■ **The task**: Look through the data below, tally the lines where "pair" occurs, and write the total alone.
==*==
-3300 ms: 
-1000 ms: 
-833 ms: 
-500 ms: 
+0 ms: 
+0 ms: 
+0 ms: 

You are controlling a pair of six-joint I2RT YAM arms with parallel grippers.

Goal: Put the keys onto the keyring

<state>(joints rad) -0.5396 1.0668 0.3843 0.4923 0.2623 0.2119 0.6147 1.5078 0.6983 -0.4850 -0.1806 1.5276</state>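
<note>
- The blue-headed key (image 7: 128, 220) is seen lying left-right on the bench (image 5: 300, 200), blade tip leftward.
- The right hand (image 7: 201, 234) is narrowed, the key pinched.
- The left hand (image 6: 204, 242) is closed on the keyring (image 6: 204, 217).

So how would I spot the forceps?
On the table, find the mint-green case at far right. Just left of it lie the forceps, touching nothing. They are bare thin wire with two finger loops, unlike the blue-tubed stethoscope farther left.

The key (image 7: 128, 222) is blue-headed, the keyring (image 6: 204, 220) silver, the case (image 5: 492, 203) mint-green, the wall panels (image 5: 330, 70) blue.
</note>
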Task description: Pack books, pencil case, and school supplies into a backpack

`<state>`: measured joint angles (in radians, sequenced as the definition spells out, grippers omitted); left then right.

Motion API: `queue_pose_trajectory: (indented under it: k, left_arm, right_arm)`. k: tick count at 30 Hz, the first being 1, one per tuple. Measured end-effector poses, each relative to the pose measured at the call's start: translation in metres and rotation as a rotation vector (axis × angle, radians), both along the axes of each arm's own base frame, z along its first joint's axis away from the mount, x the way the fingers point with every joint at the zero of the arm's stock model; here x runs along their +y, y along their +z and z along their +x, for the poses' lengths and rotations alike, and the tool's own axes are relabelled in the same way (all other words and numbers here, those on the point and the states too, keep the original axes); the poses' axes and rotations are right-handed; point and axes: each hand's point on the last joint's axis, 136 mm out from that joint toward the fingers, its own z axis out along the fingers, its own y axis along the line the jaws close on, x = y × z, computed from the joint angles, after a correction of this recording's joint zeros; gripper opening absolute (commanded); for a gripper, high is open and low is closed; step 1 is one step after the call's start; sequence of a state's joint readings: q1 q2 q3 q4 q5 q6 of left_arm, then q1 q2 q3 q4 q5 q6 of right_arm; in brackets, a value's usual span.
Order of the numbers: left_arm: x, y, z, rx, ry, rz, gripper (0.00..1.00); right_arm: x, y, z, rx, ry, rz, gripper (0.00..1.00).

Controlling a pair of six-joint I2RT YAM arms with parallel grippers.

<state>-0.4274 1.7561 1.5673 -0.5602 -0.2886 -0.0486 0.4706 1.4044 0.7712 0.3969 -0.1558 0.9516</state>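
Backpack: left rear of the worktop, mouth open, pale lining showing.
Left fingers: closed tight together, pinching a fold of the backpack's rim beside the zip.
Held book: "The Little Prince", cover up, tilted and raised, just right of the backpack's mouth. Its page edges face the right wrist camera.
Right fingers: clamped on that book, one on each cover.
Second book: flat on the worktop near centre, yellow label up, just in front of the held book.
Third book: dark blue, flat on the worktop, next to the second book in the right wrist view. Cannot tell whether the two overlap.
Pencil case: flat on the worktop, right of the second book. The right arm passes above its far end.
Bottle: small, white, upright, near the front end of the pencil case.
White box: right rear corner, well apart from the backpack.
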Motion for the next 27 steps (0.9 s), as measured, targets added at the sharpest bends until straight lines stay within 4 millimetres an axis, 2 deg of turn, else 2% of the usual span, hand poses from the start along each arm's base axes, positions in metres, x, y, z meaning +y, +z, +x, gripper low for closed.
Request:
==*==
■ **Task solution**: 2